--- WORK TASK ---
Return the listing below exactly. Leave its pictures out.

--- THE DATA ---
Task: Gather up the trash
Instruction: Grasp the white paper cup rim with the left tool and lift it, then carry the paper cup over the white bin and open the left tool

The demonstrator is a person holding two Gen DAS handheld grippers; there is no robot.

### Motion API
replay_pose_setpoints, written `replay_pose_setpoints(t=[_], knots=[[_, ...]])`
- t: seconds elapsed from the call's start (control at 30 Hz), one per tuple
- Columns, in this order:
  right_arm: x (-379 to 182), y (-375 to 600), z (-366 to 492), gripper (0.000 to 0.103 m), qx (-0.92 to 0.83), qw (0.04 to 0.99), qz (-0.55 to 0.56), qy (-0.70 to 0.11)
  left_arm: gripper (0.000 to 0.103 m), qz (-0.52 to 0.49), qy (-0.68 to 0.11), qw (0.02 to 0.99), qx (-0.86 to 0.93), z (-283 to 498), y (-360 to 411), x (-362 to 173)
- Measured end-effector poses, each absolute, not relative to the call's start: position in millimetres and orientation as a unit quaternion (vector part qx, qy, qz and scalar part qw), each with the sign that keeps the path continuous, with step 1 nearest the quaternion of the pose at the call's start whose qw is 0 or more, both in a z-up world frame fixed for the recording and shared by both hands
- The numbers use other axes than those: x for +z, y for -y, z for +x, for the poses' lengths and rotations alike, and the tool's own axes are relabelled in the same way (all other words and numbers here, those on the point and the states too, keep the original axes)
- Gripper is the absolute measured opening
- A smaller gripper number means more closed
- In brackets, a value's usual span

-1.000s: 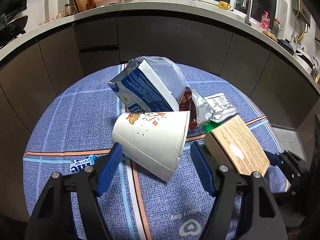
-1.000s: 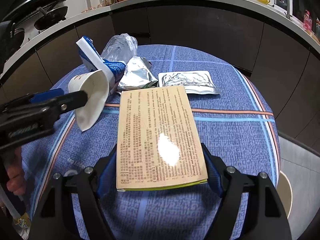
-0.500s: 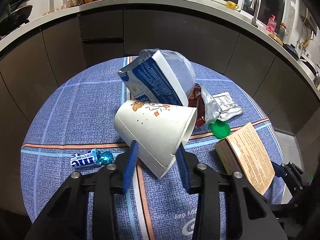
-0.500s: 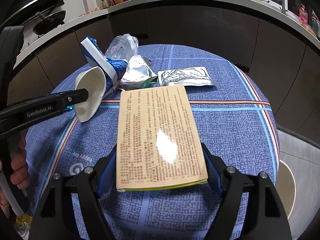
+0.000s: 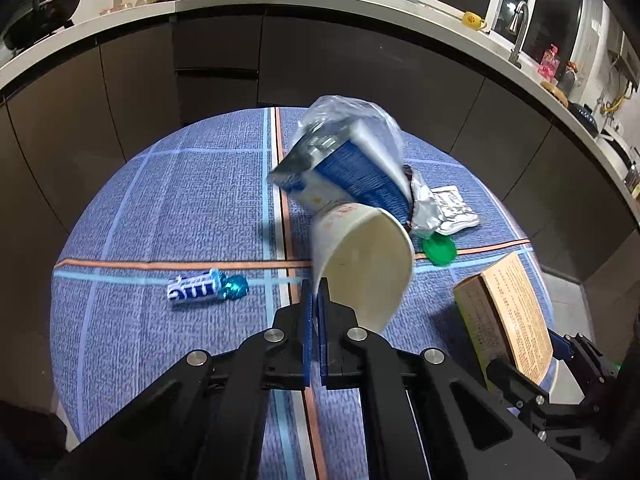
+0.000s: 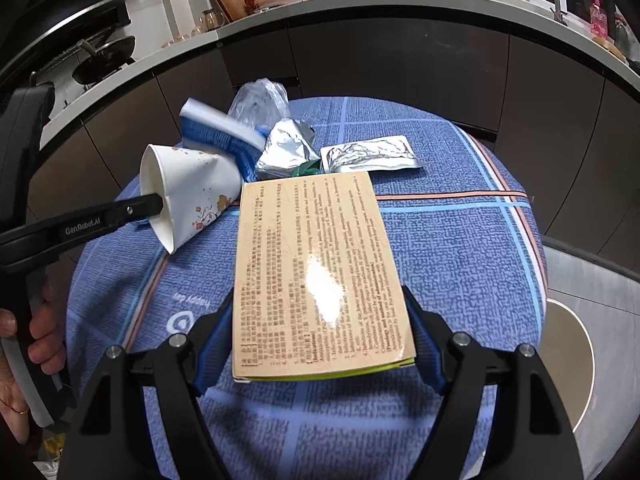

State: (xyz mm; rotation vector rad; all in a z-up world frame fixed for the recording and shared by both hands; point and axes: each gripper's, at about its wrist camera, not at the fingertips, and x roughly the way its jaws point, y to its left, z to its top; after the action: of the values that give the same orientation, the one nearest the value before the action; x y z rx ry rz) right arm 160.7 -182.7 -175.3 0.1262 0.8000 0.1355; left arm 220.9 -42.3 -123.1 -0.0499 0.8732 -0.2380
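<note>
We see only part of each tool: in the left wrist view the left gripper has its fingers nearly together, pinching the rim of the white paper cup, whose inside looks empty. The cup lies tilted, mouth toward the camera, against the blue-and-white carton, itself partly wrapped in a clear plastic bag. In the right wrist view the right gripper holds the printed tan box between widely spread fingers, above the table. A hand is cut off at the left edge. Foil pouches, a green lid and a candy wrapper lie on the cloth.
</note>
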Motion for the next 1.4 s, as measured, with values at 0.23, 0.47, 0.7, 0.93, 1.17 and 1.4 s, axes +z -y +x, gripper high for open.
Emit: replay_pose_setpoints(t=[0.23,0.47,0.7,0.93,1.17,1.4], knots=[[-156.6,189.8,137.0,0.076,0.067,0.925,0.071,-0.368,0.002,-0.033,-0.403,0.903,-0.141,191.0,40.4,-100.6],[-136.6,199.4,109.3,0.076,0.061,0.934,0.077,-0.344,0.002,-0.041,-0.383,0.906,-0.178,164.8,51.8,-76.6],[-121.2,215.4,83.8,0.076,0.042,0.941,0.081,-0.325,0.002,-0.038,-0.365,0.903,-0.224,146.3,76.9,-55.1],[-117.6,239.9,64.8,0.076,0.010,0.944,0.090,-0.318,0.002,-0.018,-0.355,0.895,-0.270,131.9,110.2,-44.7],[-125.2,273.9,46.0,0.076,-0.029,0.941,0.101,-0.321,0.002,0.004,-0.357,0.881,-0.309,123.9,146.6,-46.2],[-145.2,312.9,25.2,0.076,-0.074,0.932,0.118,-0.335,0.002,0.024,-0.361,0.869,-0.337,120.8,184.5,-49.2]])
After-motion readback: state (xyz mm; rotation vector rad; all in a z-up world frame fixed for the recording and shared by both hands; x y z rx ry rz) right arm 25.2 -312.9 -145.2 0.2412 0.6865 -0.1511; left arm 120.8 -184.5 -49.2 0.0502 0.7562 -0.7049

--- EXERCISE SOLUTION ---
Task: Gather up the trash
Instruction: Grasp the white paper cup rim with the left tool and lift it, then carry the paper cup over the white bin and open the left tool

The demonstrator is a person holding two Gen DAS handheld grippers; there is no robot.

### Motion API
replay_pose_setpoints, written `replay_pose_setpoints(t=[_], knots=[[_, ...]])`
- t: seconds elapsed from the call's start (control at 30 Hz), one per tuple
- Columns, in this order:
  right_arm: x (-379 to 182), y (-375 to 600), z (-366 to 492), gripper (0.000 to 0.103 m), qx (-0.92 to 0.83), qw (0.04 to 0.99), qz (-0.55 to 0.56), qy (-0.70 to 0.11)
  left_arm: gripper (0.000 to 0.103 m), qz (-0.52 to 0.49), qy (-0.68 to 0.11), qw (0.02 to 0.99), qx (-0.86 to 0.93), z (-283 to 498), y (-360 to 411), x (-362 to 173)
- Measured end-effector poses, each absolute, not relative to the call's start: position in millimetres and orientation as a unit quaternion (vector part qx, qy, qz and scalar part qw), each with the sign that keeps the path continuous, with step 1 nearest the quaternion of the pose at the call's start whose qw is 0 or more, both in a z-up world frame fixed for the recording and shared by both hands
- The numbers use other axes than those: x for +z, y for -y, z for +x, for the poses' lengths and rotations alike, and the tool's own axes are relabelled in the same way (all other words and numbers here, those on the point and the states too, keep the original axes)
- Gripper is the absolute measured opening
- A smaller gripper number means more closed
- In brackets, a value's usual span

-1.000s: 
-1.000s: 
-0.500s: 
-0.500s: 
+0.000s: 
+0.000s: 

State: (xyz mm; rotation vector rad; all in a z-up world frame fixed for the recording and shared by both hands; point and axes: each gripper's, at about its wrist camera, not at the fingertips, and x roughly the way its jaws point, y to its left, z to its top; after the action: of the values that give the same orientation, the one nearest the value before the action; x y z rx ry rz) right arm 160.7 -182.7 -175.3 0.1262 0.8000 0.1355; left arm 220.9 -42.3 -123.1 -0.0499 0.8732 -0.2380
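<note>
We see only part of each tool: in the left wrist view the left gripper has its fingers nearly together, pinching the rim of the white paper cup, whose inside looks empty. The cup lies tilted, mouth toward the camera, against the blue-and-white carton, itself partly wrapped in a clear plastic bag. In the right wrist view the right gripper holds the printed tan box between widely spread fingers, above the table. A hand is cut off at the left edge. Foil pouches, a green lid and a candy wrapper lie on the cloth.
</note>
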Motion for the next 1.4 s, as measured, with values at 0.23, 0.47, 0.7, 0.93, 1.17 and 1.4 s, axes +z -y +x, gripper high for open.
Emit: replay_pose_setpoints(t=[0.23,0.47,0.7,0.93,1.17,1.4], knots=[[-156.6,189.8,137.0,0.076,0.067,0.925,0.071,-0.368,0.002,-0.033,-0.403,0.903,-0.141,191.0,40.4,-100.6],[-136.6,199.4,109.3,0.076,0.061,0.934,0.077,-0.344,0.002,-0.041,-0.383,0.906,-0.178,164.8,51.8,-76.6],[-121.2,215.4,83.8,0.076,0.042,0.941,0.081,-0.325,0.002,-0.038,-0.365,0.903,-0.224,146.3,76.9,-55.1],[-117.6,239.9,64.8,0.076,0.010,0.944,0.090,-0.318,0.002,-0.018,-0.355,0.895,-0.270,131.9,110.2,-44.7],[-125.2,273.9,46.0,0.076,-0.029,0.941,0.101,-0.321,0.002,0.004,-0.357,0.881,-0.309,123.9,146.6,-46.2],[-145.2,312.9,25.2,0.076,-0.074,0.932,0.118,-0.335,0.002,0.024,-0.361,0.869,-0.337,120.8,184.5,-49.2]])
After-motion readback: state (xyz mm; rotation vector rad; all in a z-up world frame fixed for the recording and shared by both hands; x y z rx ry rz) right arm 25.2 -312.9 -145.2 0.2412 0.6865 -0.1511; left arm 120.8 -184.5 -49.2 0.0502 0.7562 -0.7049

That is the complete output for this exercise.